En un acto de heroísmo burocrático que raya en lo dantesco, el alcalde de Fresnillo, Javier Torres Rodríguez, ha decidido que la prioridad número uno para su municipio —ese pequeño oasis de paz donde el miedo desayuna con la gente— no es precisamente el blindaje táctico, sino aprender a sincronizar semáforos. Mientras Fresnillo ostenta con orgullo su título como una de las ciudades más peligrosas de México, su "brillante" edil se dio una vuelta por Aguascalientes para que Leo Montañez le pasara los "tips" de oro sobre Ingeniería Vial. Porque claro, nada detiene mejor una bala que un alto bien puesto.
"Candil de la calle, obscuridad de tu casa", reza el dicho, y Leo Montañez se lo tomó muy en serio al lucirse como el anfitrión perfecto, presumiendo su sala de control que monitorea en tiempo real el 60 por ciento de los 288 cruceros. ¡Qué maravilla! Mientras el alcalde de Fresnillo toma notas sobre cómo dar mantenimiento a la infraestructura semafórica, sus gobernados seguramente respiran aliviados sabiendo que, si bien la seguridad es un mito, al menos los proyectos de impacto en vialidades y los benditos parquímetros están bajo control.
Dice el refrán que "el buen juez por su casa empieza", pero en este caso, el juez parece haber olvidado que su casa está en llamas mientras él se preocupa por el color de la pintura de los postes. Torres Rodríguez, en un despliegue de cinismo o de una desconexión total con la realidad, expresó su deseo de replicar estas "prácticas gubernamentales exitosas" en un Fresnillo que pide a gritos sobrevivir, no solo transitar.

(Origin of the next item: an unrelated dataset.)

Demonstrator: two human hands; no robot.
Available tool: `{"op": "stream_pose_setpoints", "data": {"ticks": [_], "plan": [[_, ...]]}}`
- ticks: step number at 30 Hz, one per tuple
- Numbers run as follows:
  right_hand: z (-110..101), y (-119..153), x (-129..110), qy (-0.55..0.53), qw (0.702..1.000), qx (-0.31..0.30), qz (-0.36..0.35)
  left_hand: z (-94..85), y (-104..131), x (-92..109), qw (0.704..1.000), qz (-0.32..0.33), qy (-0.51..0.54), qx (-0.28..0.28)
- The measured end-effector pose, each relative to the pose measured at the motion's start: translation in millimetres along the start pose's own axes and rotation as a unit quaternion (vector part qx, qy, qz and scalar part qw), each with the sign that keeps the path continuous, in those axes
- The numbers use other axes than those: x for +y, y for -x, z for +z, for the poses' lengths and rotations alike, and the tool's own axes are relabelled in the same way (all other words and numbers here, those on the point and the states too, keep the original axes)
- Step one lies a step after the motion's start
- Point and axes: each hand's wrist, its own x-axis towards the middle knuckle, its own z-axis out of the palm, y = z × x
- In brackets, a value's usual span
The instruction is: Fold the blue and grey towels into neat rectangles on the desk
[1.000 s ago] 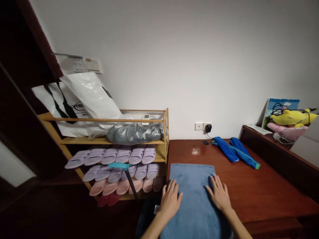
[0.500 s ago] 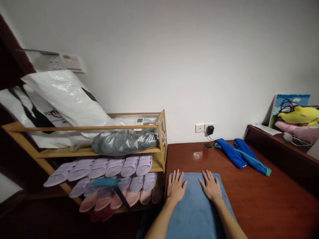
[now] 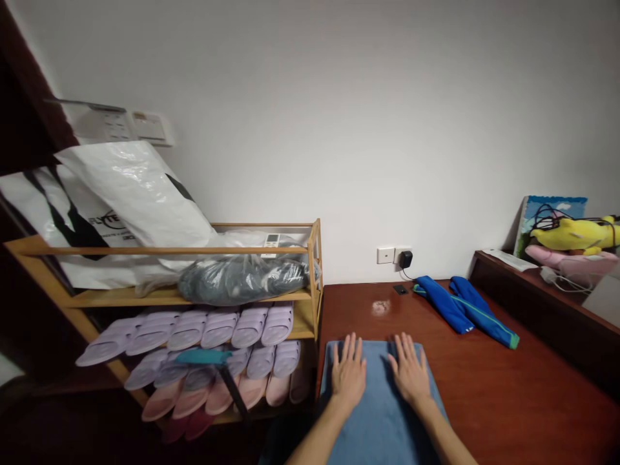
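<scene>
A smooth blue cloth [image 3: 375, 413] lies flat at the left part of the reddish-brown wooden table [image 3: 504, 394], its lower end running out of view. On its upper left part is my left hand [image 3: 349, 374], palm down, with the fingers stretched toward the wall. My right hand [image 3: 411, 374] is over the upper right part of the same cloth, fingers spread. Neither hand holds anything. Bare cloth shows between the two hands.
Blue sleeve-like fabric [image 3: 465, 310] lies farther back on the table. A wooden rack [image 3: 194, 297] on the left bears slippers and white bags [image 3: 140, 194]. A dark ledge [image 3: 552, 287] with a yellow plush toy [image 3: 571, 234] stands right. A black plug [image 3: 405, 259] is in the wall socket.
My left hand has shifted slightly right, and its fingers are closer together. My right hand remains near the cloth's upper right part. The view has moved slightly.
</scene>
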Motion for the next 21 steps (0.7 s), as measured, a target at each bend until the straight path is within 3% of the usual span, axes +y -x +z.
{"op": "stream_pose_setpoints", "data": {"ticks": [3, 5, 7, 11, 14, 17, 21], "plan": [[1.0, 16.4, -34.6, -0.046, 0.994, -0.048, -0.087, 5.1, 14.2, 16.6, 0.998, 0.043, 0.024, -0.025], [3.8, 23.9, -40.6, -0.054, 0.992, -0.07, -0.089, 6.3, 21.2, 12.1, 0.998, 0.04, 0.029, -0.035], [5.7, 26.5, -30.1, -0.045, 0.995, -0.071, -0.054, 3.3, 24.8, -3.7, 0.999, 0.025, 0.026, -0.038], [4.3, 23.0, 15.3, -0.017, 0.997, -0.065, 0.027, -11.7, 26.0, -42.5, 0.998, -0.022, 0.013, -0.05], [0.4, 22.3, 36.5, -0.003, 0.997, -0.061, 0.045, -23.6, 27.8, -55.0, 0.998, -0.051, 0.003, -0.044], [-3.3, 29.6, 31.8, 0.014, 0.998, -0.037, 0.041, -32.0, 35.9, -47.2, 0.998, -0.054, -0.006, -0.029], [-2.6, 56.1, 12.0, -0.008, 1.0, 0.005, -0.019, -34.8, 61.2, -24.4, 0.999, 0.034, 0.028, -0.02]]}}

Es verdaderamente conmovedor ver a la comitiva, incluyendo a la regidora Karla Espinoza, paseando por el Complejo de Seguridad Pública para hablar de tiempos de traslado. Seguramente, en la próxima balacera, los fresnillenses podrán agradecer que la Coordinación de Ingeniería Vial local —ahora inspirada por este intercambio "exitoso"— les garantice una "onda verde" para escapar más rápido de los delincuentes.
Pobres fresnillenses, caray; tienen un alcalde que, ante el incendio, prefiere ir a preguntar cómo se barren las cenizas en la ciudad vecina. Fresnillo ha sido calificada consistentemente en diversas encuestas nacionales como una de las ciudades con mayor percepción de inseguridad en el país, lo que hace que este enfoque en semáforos resulte, por decir lo menos, irónico.